→ WORK TO COMPLETE
In the data below, repeat the line containing "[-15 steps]" and every following line exactly, up to and including the last line. Exclude pictures.

→ DATASET CONTENT
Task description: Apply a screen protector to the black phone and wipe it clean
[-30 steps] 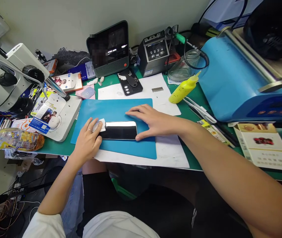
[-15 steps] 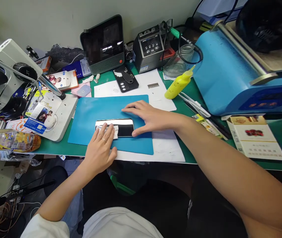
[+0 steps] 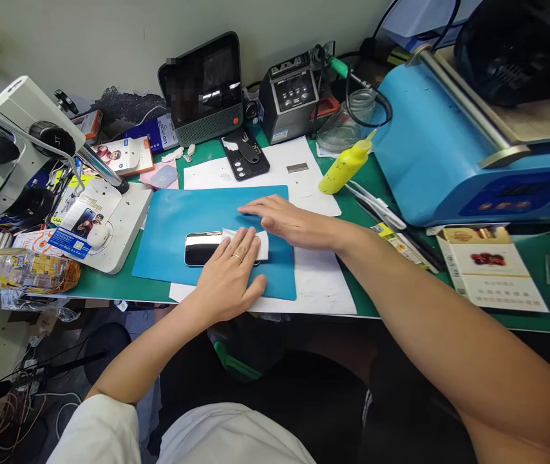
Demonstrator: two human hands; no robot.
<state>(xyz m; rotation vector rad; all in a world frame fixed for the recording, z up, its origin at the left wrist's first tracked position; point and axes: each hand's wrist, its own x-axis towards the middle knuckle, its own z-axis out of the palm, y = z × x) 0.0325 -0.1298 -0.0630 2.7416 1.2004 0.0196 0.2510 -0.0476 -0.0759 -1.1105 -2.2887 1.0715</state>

→ RESPONSE AREA
[-15 steps] 
[+0 steps] 
Demonstrator: two human hands; no robot.
<state>(xyz m; rotation vector rad; all in a world frame fixed for the recording, z up, its origin at the left wrist's first tracked position; point and axes: each hand's wrist, its own x-axis towards the middle knuckle, its own z-axis out of the palm, y = z × x) 0.0325 -0.1298 -0.0630 2.7416 1.2004 0.0196 0.2510 -0.0476 -0.0759 -1.1105 -2.2887 1.0715</state>

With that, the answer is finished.